■ **Your goal**
The result should be a full, exact repeat of the entries, free of pictures.

────

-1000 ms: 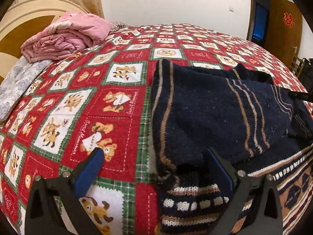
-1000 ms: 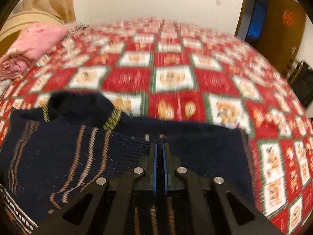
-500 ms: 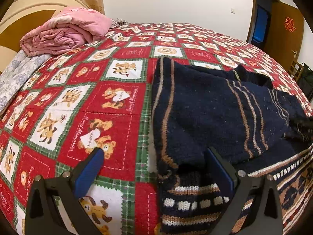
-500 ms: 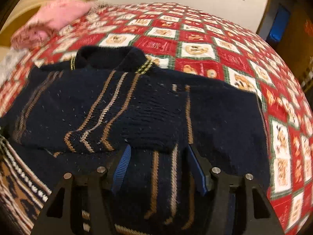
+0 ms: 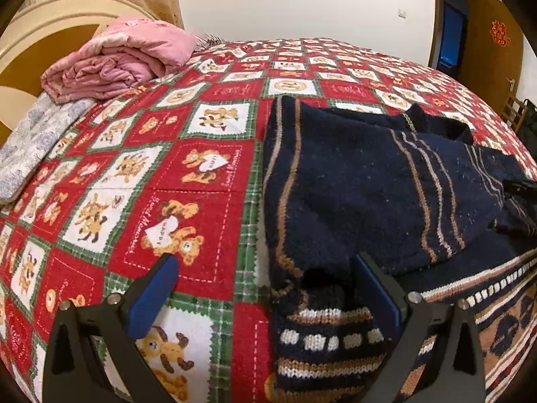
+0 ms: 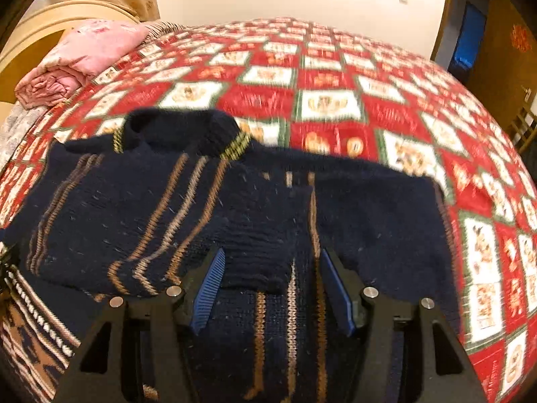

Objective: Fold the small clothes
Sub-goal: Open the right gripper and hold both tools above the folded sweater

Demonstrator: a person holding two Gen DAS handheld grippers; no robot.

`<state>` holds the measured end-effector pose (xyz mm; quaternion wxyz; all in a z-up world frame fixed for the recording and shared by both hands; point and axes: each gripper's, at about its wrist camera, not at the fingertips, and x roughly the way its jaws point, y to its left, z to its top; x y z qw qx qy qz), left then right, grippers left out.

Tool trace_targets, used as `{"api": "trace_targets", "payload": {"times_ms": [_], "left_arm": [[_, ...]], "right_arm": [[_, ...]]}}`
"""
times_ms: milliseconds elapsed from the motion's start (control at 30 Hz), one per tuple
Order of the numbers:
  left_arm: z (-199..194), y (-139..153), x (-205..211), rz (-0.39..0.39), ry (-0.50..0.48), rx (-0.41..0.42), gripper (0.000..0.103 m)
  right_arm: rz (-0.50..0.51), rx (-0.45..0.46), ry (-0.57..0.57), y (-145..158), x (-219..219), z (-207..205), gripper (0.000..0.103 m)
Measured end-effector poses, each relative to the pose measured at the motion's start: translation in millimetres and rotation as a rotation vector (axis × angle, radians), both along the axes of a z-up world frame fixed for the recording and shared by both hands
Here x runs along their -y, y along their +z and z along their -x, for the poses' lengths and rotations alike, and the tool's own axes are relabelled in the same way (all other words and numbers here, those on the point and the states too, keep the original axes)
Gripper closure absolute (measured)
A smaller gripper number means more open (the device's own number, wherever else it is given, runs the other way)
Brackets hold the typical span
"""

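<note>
Left tongs [image 5: 265, 285] hanging released, blue pads [image 5: 152, 297] spread wide, straddling the left edge of the navy knitted sweater with tan and cream vertical stripes [image 5: 362, 181]. Right pad sitting over the patterned cuff of the folded-in left sleeve [image 5: 327, 339]; left pad over bare quilt. Not gripping anything.

Right tongs [image 6: 272, 283] also released, pads [image 6: 208, 285] apart, hovering over the sweater's mid-body, framing the lower edge of the folded-in fabric [image 6: 258, 252]. Contact with the knit: cannot tell, frame slightly motion-blurred.

Sweater lying flat on the bed's red, white and green teddy-bear patchwork quilt [image 5: 188, 174], toward the near edge of the bed, roughly centred across it. Collar with yellow-green ribbing [image 6: 183, 131] pointing toward the far edge. Left sleeve lying folded inward over the body, cuff pointing toward the near edge. Patterned brown, white and navy hem band [image 5: 496, 302] running along the near side. Right side of the sweater [image 6: 386, 221] lying smooth, ending at a straight edge against the quilt.

Tip of the right tongs just showing at the right margin of the left wrist view [image 5: 520, 186], resting over the sweater.

Rolled pink padded blanket [image 5: 117, 60] sitting at the far left corner of the bed, by the cream and wood headboard [image 5: 40, 30], well apart from the sweater. Grey printed cloth [image 5: 37, 137] lying along the left edge, just below the pink blanket.
</note>
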<state>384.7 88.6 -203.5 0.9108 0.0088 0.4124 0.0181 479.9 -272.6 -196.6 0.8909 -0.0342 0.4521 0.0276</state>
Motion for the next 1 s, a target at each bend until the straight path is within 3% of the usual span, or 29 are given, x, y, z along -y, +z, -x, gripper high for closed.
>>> {"api": "trace_targets", "payload": {"times_ms": [367,600,700,867,1000], "left_arm": [[-1.7,-0.8,-3.6,0.030,0.000,-0.011,0.000],[-1.8,-2.3,-7.2,0.062,0.002,-0.028,0.000],[-0.6,-2.0,-5.8,0.054,0.004,-0.034,0.000],[3.0,-1.9,-1.5,0.020,0.004,-0.047,0.000],[13.2,0.5,-2.5,0.009,0.039,-0.089,0.000]], "right_arm": [[0.046,-0.022,-0.026,4.9,-2.6,11.5,0.043],[0.085,-0.031,-0.005,0.8,3.2,47.3,0.043],[0.056,-0.031,-0.011,1.2,13.4,55.7,0.043],[0.094,-0.027,-0.012,1.5,10.6,60.3,0.043],[0.061,0.001,0.011,15.1,5.9,92.4,0.043]]}}
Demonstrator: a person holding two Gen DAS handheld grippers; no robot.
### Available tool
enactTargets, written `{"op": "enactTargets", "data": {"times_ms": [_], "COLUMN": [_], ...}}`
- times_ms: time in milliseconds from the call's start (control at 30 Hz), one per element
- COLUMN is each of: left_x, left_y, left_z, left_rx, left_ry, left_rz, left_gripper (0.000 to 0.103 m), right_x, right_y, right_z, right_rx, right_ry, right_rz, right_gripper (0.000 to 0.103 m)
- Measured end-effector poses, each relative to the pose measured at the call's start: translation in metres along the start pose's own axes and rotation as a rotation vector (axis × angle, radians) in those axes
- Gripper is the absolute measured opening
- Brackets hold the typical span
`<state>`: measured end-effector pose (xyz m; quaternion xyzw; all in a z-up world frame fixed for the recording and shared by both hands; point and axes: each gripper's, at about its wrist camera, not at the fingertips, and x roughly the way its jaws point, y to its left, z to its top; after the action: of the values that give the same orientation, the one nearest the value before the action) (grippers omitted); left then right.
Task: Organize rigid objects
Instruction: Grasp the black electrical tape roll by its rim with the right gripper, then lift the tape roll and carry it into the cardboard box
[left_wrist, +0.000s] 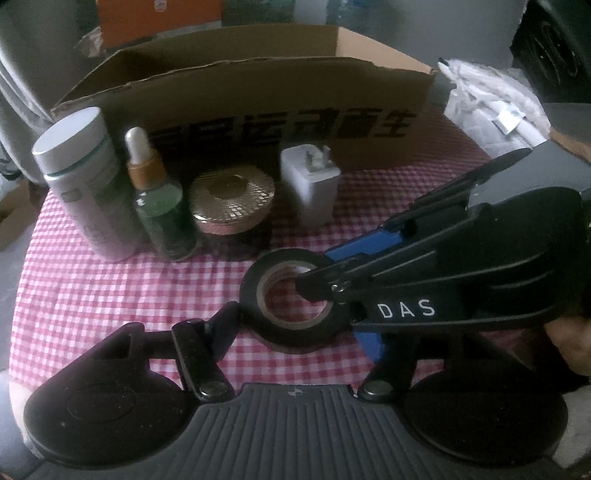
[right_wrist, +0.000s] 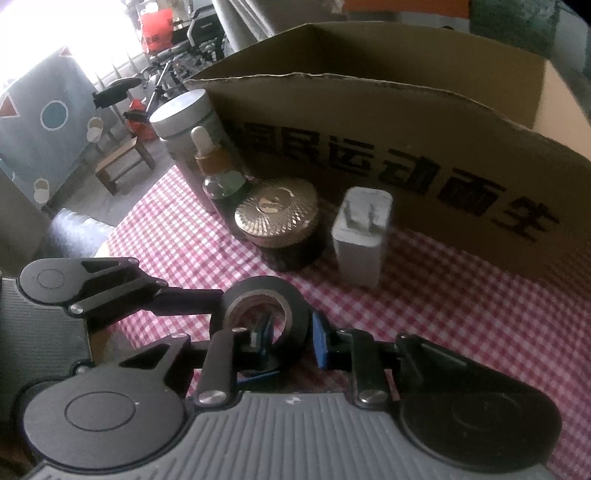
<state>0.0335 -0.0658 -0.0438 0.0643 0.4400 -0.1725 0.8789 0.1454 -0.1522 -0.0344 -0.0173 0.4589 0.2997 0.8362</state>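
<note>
A black tape roll (left_wrist: 291, 299) (right_wrist: 260, 314) lies on the red checked cloth (left_wrist: 110, 288). My left gripper (left_wrist: 299, 325) has a finger on each side of the roll, its left finger touching the rim. My right gripper (right_wrist: 291, 338) comes in from the right, one finger inside the roll's hole and one blue-padded finger outside its wall; it shows in the left wrist view (left_wrist: 325, 273). Behind stand a grey canister (left_wrist: 85, 181), a green dropper bottle (left_wrist: 159, 206), a gold-lidded jar (left_wrist: 232, 203) and a white charger (left_wrist: 312, 184).
An open cardboard box (left_wrist: 258, 96) with black lettering stands behind the row of objects. White plastic packaging (left_wrist: 491, 110) lies at the right of the box. A chair and furniture show beyond the table's left edge (right_wrist: 122, 162).
</note>
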Motion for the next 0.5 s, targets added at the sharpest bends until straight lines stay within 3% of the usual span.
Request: {"op": "enactTargets", "data": {"times_ms": [300,500], "left_x": [0.007,0.013], "left_y": [-0.021,-0.028], "left_z": [0.007,0.012], "left_rx": [0.036,0.048], "left_ry": [0.003,0.010], "left_rz": [-0.048,-0.035], "left_gripper": [0.066,0.069], "right_x": [-0.015,-0.016], "right_y": [-0.017,-0.021], "right_z": [-0.013,-0.016], "right_rx": [0.051,0.069], "right_ry": [-0.002,-0.010], "right_rz": [-0.026,-0.021], "right_gripper": [0.024,0.025]}}
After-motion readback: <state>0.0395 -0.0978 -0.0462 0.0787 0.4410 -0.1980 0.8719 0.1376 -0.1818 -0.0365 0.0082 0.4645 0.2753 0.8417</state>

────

■ **Output for this exercise**
-1000 ms: 
-1000 ms: 
-500 ms: 
-500 ms: 
+0 ms: 
+0 ms: 

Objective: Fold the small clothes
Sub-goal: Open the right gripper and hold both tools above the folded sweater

Demonstrator: a person holding two Gen DAS handheld grippers; no robot.

`<state>` holds the measured end-effector pose (xyz mm; quaternion wxyz; all in a z-up world frame fixed for the recording and shared by both hands; point and axes: each gripper's, at about its wrist camera, not at the fingertips, and x roughly the way its jaws point, y to its left, z to its top; x y z qw qx qy qz), left then right, grippers left out.

Tool trace_targets, used as `{"api": "trace_targets", "payload": {"times_ms": [_], "left_arm": [[_, ...]], "right_arm": [[_, ...]]}}`
"""
times_ms: milliseconds elapsed from the motion's start (control at 30 Hz), one per tuple
Order of the numbers:
  left_arm: z (-199..194), y (-139..153), x (-205..211), rz (-0.39..0.39), ry (-0.50..0.48), rx (-0.41..0.42), gripper (0.000..0.103 m)
  right_arm: rz (-0.50..0.51), rx (-0.45..0.46), ry (-0.57..0.57), y (-145..158), x (-219..219), z (-207..205), gripper (0.000..0.103 m)
Measured end-effector poses, each relative to the pose measured at the motion's start: translation in millimetres and rotation as a rotation vector (axis × angle, radians), both along the axes of a z-up world frame fixed for the recording and shared by both hands
Here x runs along their -y, y along their +z and z along their -x, for the poses' lengths and rotations alike, and the tool's own axes are relabelled in the same way (all other words and numbers here, those on the point and the states too, keep the original axes)
Gripper closure absolute (measured)
A smaller gripper number means more open (the device's own number, wherever else it is given, runs the other way)
Brackets hold the typical span
"""

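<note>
Left tongs [image 5: 265, 285] hanging released, blue pads [image 5: 152, 297] spread wide, straddling the left edge of the navy knitted sweater with tan and cream vertical stripes [image 5: 362, 181]. Right pad sitting over the patterned cuff of the folded-in left sleeve [image 5: 327, 339]; left pad over bare quilt. Not gripping anything.

Right tongs [image 6: 272, 283] also released, pads [image 6: 208, 285] apart, hovering over the sweater's mid-body, framing the lower edge of the folded-in fabric [image 6: 258, 252]. Contact with the knit: cannot tell, frame slightly motion-blurred.

Sweater lying flat on the bed's red, white and green teddy-bear patchwork quilt [image 5: 188, 174], toward the near edge of the bed, roughly centred across it. Collar with yellow-green ribbing [image 6: 183, 131] pointing toward the far edge. Left sleeve lying folded inward over the body, cuff pointing toward the near edge. Patterned brown, white and navy hem band [image 5: 496, 302] running along the near side. Right side of the sweater [image 6: 386, 221] lying smooth, ending at a straight edge against the quilt.

Tip of the right tongs just showing at the right margin of the left wrist view [image 5: 520, 186], resting over the sweater.

Rolled pink padded blanket [image 5: 117, 60] sitting at the far left corner of the bed, by the cream and wood headboard [image 5: 40, 30], well apart from the sweater. Grey printed cloth [image 5: 37, 137] lying along the left edge, just below the pink blanket.
</note>
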<state>384.7 88.6 -203.5 0.9108 0.0088 0.4124 0.0181 479.9 -272.6 -196.6 0.8909 -0.0342 0.4521 0.0276</state>
Motion for the next 1 s, a target at each bend until the straight path is within 3% of the usual span, or 29 are given, x, y, z along -y, +z, -x, gripper high for closed.
>>> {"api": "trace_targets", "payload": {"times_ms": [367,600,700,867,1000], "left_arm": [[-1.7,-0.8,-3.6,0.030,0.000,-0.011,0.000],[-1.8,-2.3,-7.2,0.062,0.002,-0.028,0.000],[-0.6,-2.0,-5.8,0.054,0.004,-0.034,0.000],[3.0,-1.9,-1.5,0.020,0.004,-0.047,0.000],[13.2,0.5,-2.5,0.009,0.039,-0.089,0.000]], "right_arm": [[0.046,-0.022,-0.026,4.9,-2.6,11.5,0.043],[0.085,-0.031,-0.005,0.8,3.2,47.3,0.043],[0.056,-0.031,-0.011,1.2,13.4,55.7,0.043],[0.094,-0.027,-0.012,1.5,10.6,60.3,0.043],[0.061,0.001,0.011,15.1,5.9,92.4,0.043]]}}
Demonstrator: a person holding two Gen DAS handheld grippers; no robot.
### Available tool
enactTargets, written `{"op": "enactTargets", "data": {"times_ms": [_], "COLUMN": [_], ...}}`
- times_ms: time in milliseconds from the call's start (control at 30 Hz), one per element
- COLUMN is each of: left_x, left_y, left_z, left_rx, left_ry, left_rz, left_gripper (0.000 to 0.103 m), right_x, right_y, right_z, right_rx, right_ry, right_rz, right_gripper (0.000 to 0.103 m)
- Measured end-effector poses, each relative to the pose measured at the call's start: translation in metres along the start pose's own axes and rotation as a rotation vector (axis × angle, radians) in those axes
- Gripper is the absolute measured opening
- Brackets hold the typical span
`<state>`: measured end-effector pose (xyz m; quaternion xyzw; all in a z-up world frame fixed for the recording and shared by both hands; point and axes: each gripper's, at about its wrist camera, not at the fingertips, and x roughly the way its jaws point, y to its left, z to its top; after the action: of the values that give the same orientation, the one nearest the value before the action) (grippers omitted); left then right.
Task: Organize rigid objects
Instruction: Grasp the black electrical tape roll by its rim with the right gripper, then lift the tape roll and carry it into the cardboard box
[left_wrist, +0.000s] 
[right_wrist, +0.000s] 
<state>0.0335 -0.0658 -0.0438 0.0643 0.4400 -0.1725 0.8789 0.1454 -0.1522 -0.0344 -0.0173 0.4589 0.2997 0.8362</state>
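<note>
A black tape roll (left_wrist: 291, 299) (right_wrist: 260, 314) lies on the red checked cloth (left_wrist: 110, 288). My left gripper (left_wrist: 299, 325) has a finger on each side of the roll, its left finger touching the rim. My right gripper (right_wrist: 291, 338) comes in from the right, one finger inside the roll's hole and one blue-padded finger outside its wall; it shows in the left wrist view (left_wrist: 325, 273). Behind stand a grey canister (left_wrist: 85, 181), a green dropper bottle (left_wrist: 159, 206), a gold-lidded jar (left_wrist: 232, 203) and a white charger (left_wrist: 312, 184).
An open cardboard box (left_wrist: 258, 96) with black lettering stands behind the row of objects. White plastic packaging (left_wrist: 491, 110) lies at the right of the box. A chair and furniture show beyond the table's left edge (right_wrist: 122, 162).
</note>
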Motion for the next 0.5 s, targets added at the sharpest bends until straight lines stay within 3% of the usual span.
Request: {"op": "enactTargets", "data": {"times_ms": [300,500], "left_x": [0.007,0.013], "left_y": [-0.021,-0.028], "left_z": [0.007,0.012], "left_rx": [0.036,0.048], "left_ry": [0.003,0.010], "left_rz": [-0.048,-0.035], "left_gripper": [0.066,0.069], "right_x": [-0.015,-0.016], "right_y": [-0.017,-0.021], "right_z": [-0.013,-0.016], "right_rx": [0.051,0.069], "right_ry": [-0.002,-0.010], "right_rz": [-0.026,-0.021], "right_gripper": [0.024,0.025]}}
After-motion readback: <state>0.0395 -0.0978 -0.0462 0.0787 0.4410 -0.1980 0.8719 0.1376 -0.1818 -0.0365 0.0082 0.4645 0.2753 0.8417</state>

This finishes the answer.